● Task statement
Reproduce every line in the material below that holds "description".

━━━━━ Provided records

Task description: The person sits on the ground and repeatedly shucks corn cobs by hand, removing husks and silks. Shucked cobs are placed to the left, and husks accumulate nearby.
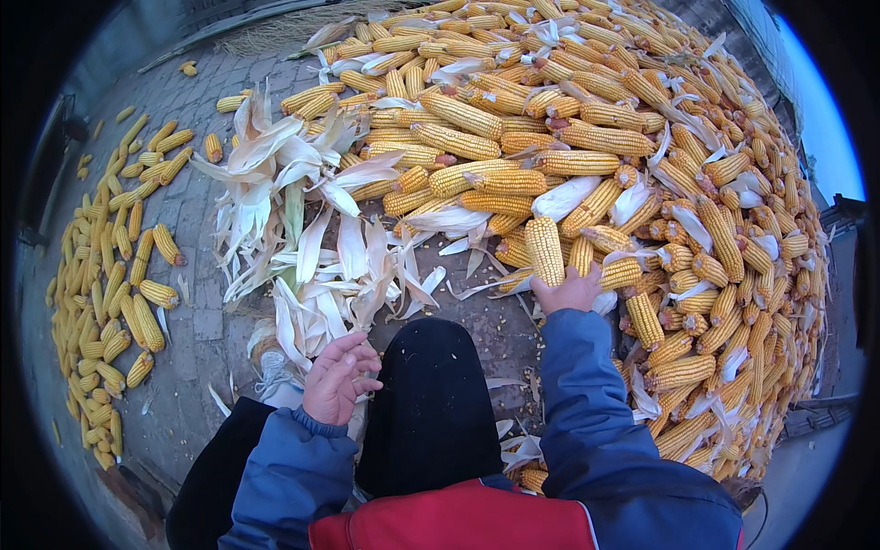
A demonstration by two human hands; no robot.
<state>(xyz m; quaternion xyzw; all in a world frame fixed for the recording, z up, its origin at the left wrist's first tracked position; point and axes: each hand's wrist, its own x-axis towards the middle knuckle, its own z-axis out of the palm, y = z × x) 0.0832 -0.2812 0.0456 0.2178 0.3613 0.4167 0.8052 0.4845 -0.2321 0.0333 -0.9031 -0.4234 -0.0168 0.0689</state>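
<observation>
My right hand (pixel 569 292) is at the near edge of a large heap of husked corn. It grips the lower end of a yellow ear of corn (pixel 544 249), which stands out from the heap, tip away from me. Some of its fingers are hidden among the cobs. My left hand (pixel 338 379) is raised beside my knee, palm turned up and fingers loosely curled apart, with nothing in it. Just beyond it lies a pile of pale, dry corn husks (pixel 313 254).
The corn heap (pixel 715 275) rises ahead and along my right side, with scraps of husk among the ears. A smaller, lower pile of ears (pixel 103 323) lies to the left on the brick paving (pixel 210 302). Loose kernels dot the ground around my black-trousered knee (pixel 433 405).
</observation>
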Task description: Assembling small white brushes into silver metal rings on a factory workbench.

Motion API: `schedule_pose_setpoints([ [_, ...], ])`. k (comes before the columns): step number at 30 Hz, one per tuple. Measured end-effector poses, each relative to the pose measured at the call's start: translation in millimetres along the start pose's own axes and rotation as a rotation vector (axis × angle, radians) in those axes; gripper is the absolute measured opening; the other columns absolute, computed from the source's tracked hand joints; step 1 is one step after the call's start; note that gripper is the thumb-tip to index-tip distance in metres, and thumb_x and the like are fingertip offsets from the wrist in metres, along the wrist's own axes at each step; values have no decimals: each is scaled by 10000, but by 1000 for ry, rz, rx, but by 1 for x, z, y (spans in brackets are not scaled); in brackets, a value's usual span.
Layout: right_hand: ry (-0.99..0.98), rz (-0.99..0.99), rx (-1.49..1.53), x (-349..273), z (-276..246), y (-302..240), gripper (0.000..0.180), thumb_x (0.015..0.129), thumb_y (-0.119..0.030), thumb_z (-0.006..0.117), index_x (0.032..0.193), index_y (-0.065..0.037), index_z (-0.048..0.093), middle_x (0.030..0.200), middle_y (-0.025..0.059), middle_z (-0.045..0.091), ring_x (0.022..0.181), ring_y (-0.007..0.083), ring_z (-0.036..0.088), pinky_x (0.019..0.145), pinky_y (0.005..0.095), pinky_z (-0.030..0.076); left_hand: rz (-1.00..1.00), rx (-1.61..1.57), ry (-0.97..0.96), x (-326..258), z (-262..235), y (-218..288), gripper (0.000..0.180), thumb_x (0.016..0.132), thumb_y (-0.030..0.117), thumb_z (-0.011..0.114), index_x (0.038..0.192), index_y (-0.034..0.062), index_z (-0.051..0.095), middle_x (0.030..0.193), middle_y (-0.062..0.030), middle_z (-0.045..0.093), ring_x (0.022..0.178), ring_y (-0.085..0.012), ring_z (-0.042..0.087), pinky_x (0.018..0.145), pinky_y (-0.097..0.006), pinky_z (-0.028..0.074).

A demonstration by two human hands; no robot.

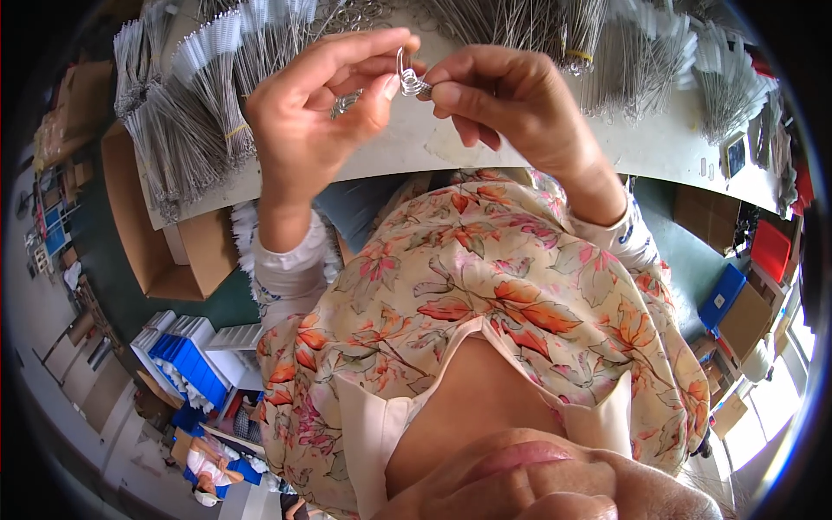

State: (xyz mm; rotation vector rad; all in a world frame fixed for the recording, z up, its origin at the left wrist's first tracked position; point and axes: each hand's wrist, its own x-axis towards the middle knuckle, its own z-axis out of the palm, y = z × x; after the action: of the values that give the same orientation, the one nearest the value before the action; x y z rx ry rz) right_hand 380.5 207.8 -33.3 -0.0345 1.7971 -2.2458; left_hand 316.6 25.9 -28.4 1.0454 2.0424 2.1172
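Above the table's near edge, my left hand (316,108) and my right hand (511,95) meet over a small cluster of shiny wire rings (411,83). My left thumb and fingers are closed around one side of the cluster, and one ring stands up by the fingertips. From the other side my right thumb and forefinger pinch its end. More wire loops (347,102) show inside my left palm, partly covered by the fingers. What else my right fingers cover is hidden.
Bundles of thin wire-handled brushes with white bristles (208,61) lie on the pale table (399,143), left and right. Loose rings (364,13) lie at the back. An open cardboard box (199,260) stands at lower left, with blue and white crates (191,360) beyond. Another person (208,464) sits farther off.
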Motion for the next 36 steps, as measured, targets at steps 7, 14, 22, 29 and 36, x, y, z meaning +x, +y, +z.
schedule_pose_setpoints([
  [7, 65, -641, -1251, 9, 6, 95, 24, 748, -95, 612, 770, -93, 620, 827, 29, 606, 740, 193, 595, 602, 296, 503, -237, 1375, -195, 22, -71, -88, 185, 780, 209, 650, 838, 38, 612, 791, -107, 606, 728, -250, 604, 634, -343, 508],
  [14, 426, -577, -1311, 68, -63, 25, 91, 800, -148, 579, 823, -78, 632, 802, 64, 622, 728, 248, 610, 630, 326, 503, -21, 1512, -121, 8, -75, -103, 119, 760, 170, 610, 771, 52, 606, 778, -92, 590, 759, -283, 604, 628, -385, 498],
  [22, 333, -7, -1502, 110, -87, 17, 255, 711, -312, 569, 862, -128, 661, 865, 110, 648, 818, 318, 612, 699, 411, 488, -198, 941, 143, 16, -93, -101, 155, 796, 180, 610, 825, 28, 593, 796, -108, 612, 708, -223, 590, 653, -303, 457],
  [29, 393, -297, -1072, 106, -88, 11, 170, 768, -173, 593, 902, -102, 671, 766, 63, 658, 697, 143, 611, 632, 272, 480, -352, -318, 348, 52, -86, -57, 89, 910, 113, 484, 913, 34, 524, 776, -56, 590, 615, -125, 595, 576, -272, 516],
  [36, 902, -637, -343, 12, -190, -57, 258, 861, -159, 479, 951, 66, 566, 864, 111, 584, 641, 170, 567, 604, 284, 505, -418, 1024, 451, 12, -194, -46, 387, 817, 400, 579, 982, 54, 636, 839, -94, 652, 713, -209, 597, 656, -324, 459],
])
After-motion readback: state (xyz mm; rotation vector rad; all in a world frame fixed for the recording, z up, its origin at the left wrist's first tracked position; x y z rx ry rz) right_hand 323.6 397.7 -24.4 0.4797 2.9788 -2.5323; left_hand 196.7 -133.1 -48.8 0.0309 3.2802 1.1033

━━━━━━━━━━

● Result below
Task description: The person sits on the ground and repeatedly shucks corn cobs by hand, removing husks and silks. Shucked cobs are placed to the left, and husks accumulate nearby.
Task description: Assembling small white brushes into silver metal rings on a factory workbench.

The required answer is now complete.